# Work task
Each entry should be given again exactly, with any image left out.

Entries taken from a collection:
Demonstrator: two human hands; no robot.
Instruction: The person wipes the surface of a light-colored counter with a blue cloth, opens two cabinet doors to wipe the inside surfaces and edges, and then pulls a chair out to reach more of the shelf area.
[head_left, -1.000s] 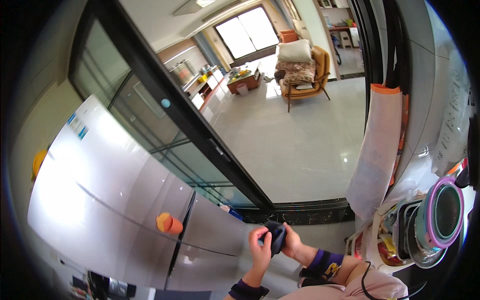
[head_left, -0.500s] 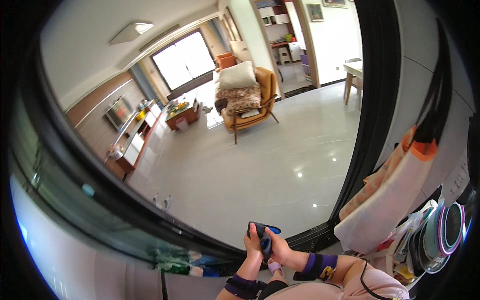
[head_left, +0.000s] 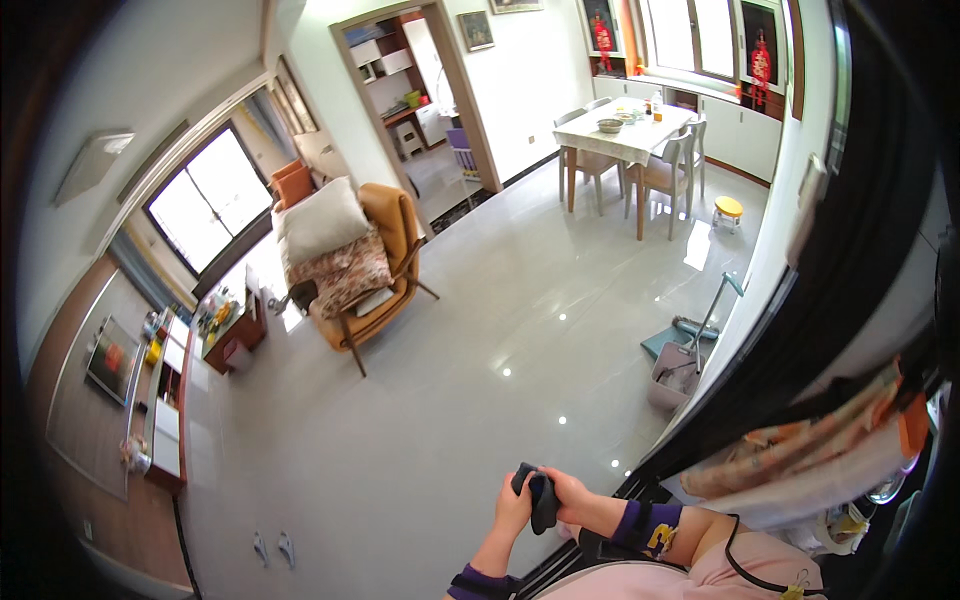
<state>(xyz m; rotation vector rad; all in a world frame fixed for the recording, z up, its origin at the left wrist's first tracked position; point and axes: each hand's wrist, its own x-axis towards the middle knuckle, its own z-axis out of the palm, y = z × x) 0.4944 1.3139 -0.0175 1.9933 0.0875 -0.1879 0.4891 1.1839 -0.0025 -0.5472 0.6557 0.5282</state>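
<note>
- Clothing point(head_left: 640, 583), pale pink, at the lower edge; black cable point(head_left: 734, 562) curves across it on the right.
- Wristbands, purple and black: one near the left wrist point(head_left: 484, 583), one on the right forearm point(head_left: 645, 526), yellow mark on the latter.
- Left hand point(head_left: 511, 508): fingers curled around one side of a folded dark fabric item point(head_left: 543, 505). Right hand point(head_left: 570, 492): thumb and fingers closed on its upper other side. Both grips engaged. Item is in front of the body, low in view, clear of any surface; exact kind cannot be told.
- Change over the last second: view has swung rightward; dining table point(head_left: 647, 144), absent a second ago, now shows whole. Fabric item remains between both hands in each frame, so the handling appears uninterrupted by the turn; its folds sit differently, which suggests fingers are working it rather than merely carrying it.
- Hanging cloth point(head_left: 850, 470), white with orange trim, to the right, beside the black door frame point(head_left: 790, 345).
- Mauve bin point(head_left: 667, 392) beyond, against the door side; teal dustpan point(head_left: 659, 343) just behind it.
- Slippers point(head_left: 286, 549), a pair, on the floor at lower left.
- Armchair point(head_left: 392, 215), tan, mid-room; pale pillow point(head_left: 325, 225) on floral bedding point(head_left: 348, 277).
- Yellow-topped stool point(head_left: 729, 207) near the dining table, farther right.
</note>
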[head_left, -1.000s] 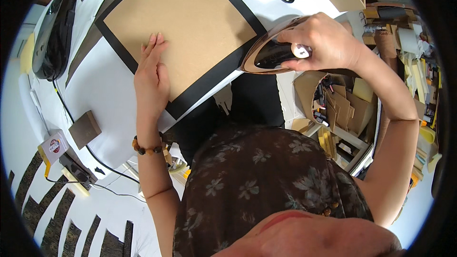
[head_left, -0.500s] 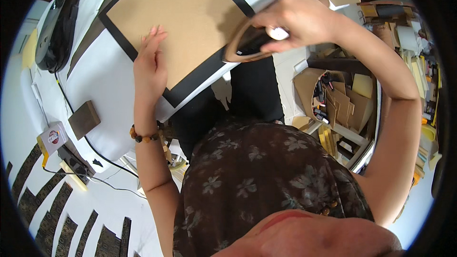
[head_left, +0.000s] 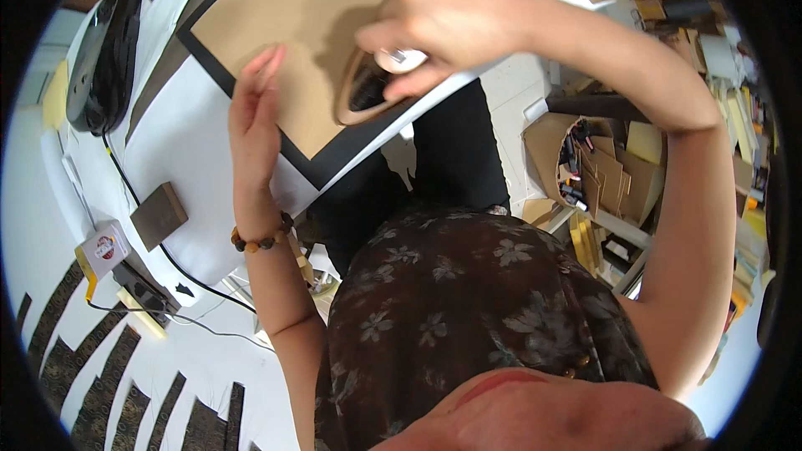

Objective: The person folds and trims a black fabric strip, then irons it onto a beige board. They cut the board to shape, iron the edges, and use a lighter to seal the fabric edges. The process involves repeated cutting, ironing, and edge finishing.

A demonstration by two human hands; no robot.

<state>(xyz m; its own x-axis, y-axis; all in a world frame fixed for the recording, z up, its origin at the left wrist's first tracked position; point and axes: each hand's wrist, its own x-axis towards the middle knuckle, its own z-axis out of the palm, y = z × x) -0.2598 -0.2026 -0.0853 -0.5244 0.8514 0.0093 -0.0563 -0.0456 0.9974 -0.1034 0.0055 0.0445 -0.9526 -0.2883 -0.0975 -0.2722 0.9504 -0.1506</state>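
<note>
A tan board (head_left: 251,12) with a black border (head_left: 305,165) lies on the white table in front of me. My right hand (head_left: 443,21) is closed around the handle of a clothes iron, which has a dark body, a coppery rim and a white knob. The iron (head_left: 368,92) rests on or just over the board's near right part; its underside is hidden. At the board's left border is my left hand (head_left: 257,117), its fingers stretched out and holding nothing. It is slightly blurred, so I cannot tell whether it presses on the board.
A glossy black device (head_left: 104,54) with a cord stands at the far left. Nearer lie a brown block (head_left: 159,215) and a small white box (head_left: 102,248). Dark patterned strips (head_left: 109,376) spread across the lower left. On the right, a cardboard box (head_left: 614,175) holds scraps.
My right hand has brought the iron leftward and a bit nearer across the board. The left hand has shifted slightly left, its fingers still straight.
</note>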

# Task result
Demonstrator: two human hands; no robot.
Instruction: The person wipes the surface of a light-colored counter with a blue cloth, opens two cabinet doors to wipe the inside surfaces and edges, and then pulls a chair out to reach more of the shelf area.
[head_left, -1.000s] 
[head_left, -0.500s] 
[head_left, +0.000s] 
<state>(xyz m; rotation vector rad; all in a world frame fixed for the recording, z up, its origin at the left wrist's first tracked position; point and axes: each hand's wrist, its own x-axis towards the middle knuckle, its own z-axis out of the palm, y = z × x) 0.4944 1.3139 -0.0175 1.9933 0.0875 -0.1879 0.4891 1.1839 -0.0025 -0.5472 0.6557 0.5282</state>
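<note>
- Clothing point(head_left: 640, 583), pale pink, at the lower edge; black cable point(head_left: 734, 562) curves across it on the right.
- Wristbands, purple and black: one near the left wrist point(head_left: 484, 583), one on the right forearm point(head_left: 645, 526), yellow mark on the latter.
- Left hand point(head_left: 511, 508): fingers curled around one side of a folded dark fabric item point(head_left: 543, 505). Right hand point(head_left: 570, 492): thumb and fingers closed on its upper other side. Both grips engaged. Item is in front of the body, low in view, clear of any surface; exact kind cannot be told.
- Change over the last second: view has swung rightward; dining table point(head_left: 647, 144), absent a second ago, now shows whole. Fabric item remains between both hands in each frame, so the handling appears uninterrupted by the turn; its folds sit differently, which suggests fingers are working it rather than merely carrying it.
- Hanging cloth point(head_left: 850, 470), white with orange trim, to the right, beside the black door frame point(head_left: 790, 345).
- Mauve bin point(head_left: 667, 392) beyond, against the door side; teal dustpan point(head_left: 659, 343) just behind it.
- Slippers point(head_left: 286, 549), a pair, on the floor at lower left.
- Armchair point(head_left: 392, 215), tan, mid-room; pale pillow point(head_left: 325, 225) on floral bedding point(head_left: 348, 277).
- Yellow-topped stool point(head_left: 729, 207) near the dining table, farther right.
</note>
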[head_left, -1.000s] 
[head_left, -0.500s] 
[head_left, +0.000s] 

Objective: The person folds and trims a black fabric strip, then irons it onto a beige board. They cut the board to shape, iron the edges, and use a lighter to seal the fabric edges. The process involves repeated cutting, ironing, and edge finishing.

A demonstration by two human hands; no robot.

<state>(xyz m; its own x-axis, y-axis; all in a world frame fixed for the recording, z up, its origin at the left wrist's first tracked position; point and axes: each hand's wrist, its own x-axis towards the middle knuckle, its own z-axis out of the palm, y = z × x) -0.2598 -0.2026 -0.0853 -0.5244 0.8514 0.0093 -0.0563 -0.0456 0.9974 -0.1034 0.0055 0.0445 -0.9526 -0.2883 -0.0975 -0.2722 0.9504 -0.1506</state>
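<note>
A tan board (head_left: 251,12) with a black border (head_left: 305,165) lies on the white table in front of me. My right hand (head_left: 443,21) is closed around the handle of a clothes iron, which has a dark body, a coppery rim and a white knob. The iron (head_left: 368,92) rests on or just over the board's near right part; its underside is hidden. At the board's left border is my left hand (head_left: 257,117), its fingers stretched out and holding nothing. It is slightly blurred, so I cannot tell whether it presses on the board.
A glossy black device (head_left: 104,54) with a cord stands at the far left. Nearer lie a brown block (head_left: 159,215) and a small white box (head_left: 102,248). Dark patterned strips (head_left: 109,376) spread across the lower left. On the right, a cardboard box (head_left: 614,175) holds scraps.
My right hand has brought the iron leftward and a bit nearer across the board. The left hand has shifted slightly left, its fingers still straight.
</note>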

The answer was written out completely.